The world has made almost no progress towards cutting carbon from its energy supplies in the last 20 years and the development of clean energy is progressing too slowly to tackle climate change.

That’s the warning from the International Energy Agency (IEA), which today suggested that despite investing trillions of dollars in renewable projects, the world’s energy is “as dirty as 20 years ago”.

Its new report ‘Tracking Clean Energy Progress’ showed the Energy Sector Carbon Intensity Index (ESCII) – which shows how much carbon dioxide is emitted on average to provide a given unit of energy – stood at 2.39 tonnes of carbon per tonne of oil equivalent (tCO2/toe) in 1990 and had barely moved by 2010, at 2.37 tCO2/toe.
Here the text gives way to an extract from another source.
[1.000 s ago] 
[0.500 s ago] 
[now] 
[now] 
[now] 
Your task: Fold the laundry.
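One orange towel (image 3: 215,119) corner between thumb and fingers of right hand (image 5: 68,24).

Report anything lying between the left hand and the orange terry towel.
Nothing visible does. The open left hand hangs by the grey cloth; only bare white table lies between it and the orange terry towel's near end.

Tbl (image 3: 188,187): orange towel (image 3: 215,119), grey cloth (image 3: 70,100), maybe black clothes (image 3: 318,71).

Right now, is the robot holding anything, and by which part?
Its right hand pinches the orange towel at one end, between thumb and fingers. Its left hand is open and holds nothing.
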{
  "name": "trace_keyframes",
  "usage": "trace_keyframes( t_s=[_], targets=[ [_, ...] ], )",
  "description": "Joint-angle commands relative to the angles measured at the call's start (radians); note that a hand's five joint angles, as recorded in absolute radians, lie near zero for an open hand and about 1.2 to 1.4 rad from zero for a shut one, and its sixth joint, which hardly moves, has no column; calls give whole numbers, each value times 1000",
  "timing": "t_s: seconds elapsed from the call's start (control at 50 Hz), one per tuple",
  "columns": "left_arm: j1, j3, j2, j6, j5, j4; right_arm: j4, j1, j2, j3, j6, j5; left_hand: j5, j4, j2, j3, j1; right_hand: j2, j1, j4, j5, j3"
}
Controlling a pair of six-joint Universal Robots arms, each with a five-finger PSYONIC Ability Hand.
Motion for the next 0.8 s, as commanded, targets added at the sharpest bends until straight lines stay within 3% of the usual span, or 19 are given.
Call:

The findings show the urgent need for governments to cut emissions and limit global temperature to 2°C.

Maria van der Hoeven, IEA’s Executive Director said: “The drive to clean up the world’s energy system has stalled… As world temperatures creep higher due to ever-increasing emissions of greenhouse gases like carbon dioxide – two thirds of which come from the energy sector – the overall lack of progress should serve as a wake-up call.

“We cannot afford another 20 years of listlessness. We need a rapid expansion in low-carbon energy technologies if we are to avoid a potentially catastrophic warming of the planet but we must also accelerate the shift away from dirtier fossil fuels.”

The IEA suggested $5 trillion of investment would be needed worldwide by 2020 to switch to a clean energy system and government policies need to be strengthened for more energy efficiency and clean technology uptake.

There was better news on the energy sources themselves, as the report showed positive developments in solar and wind technologies, which grew by 42% and 19% last year compared to 2011.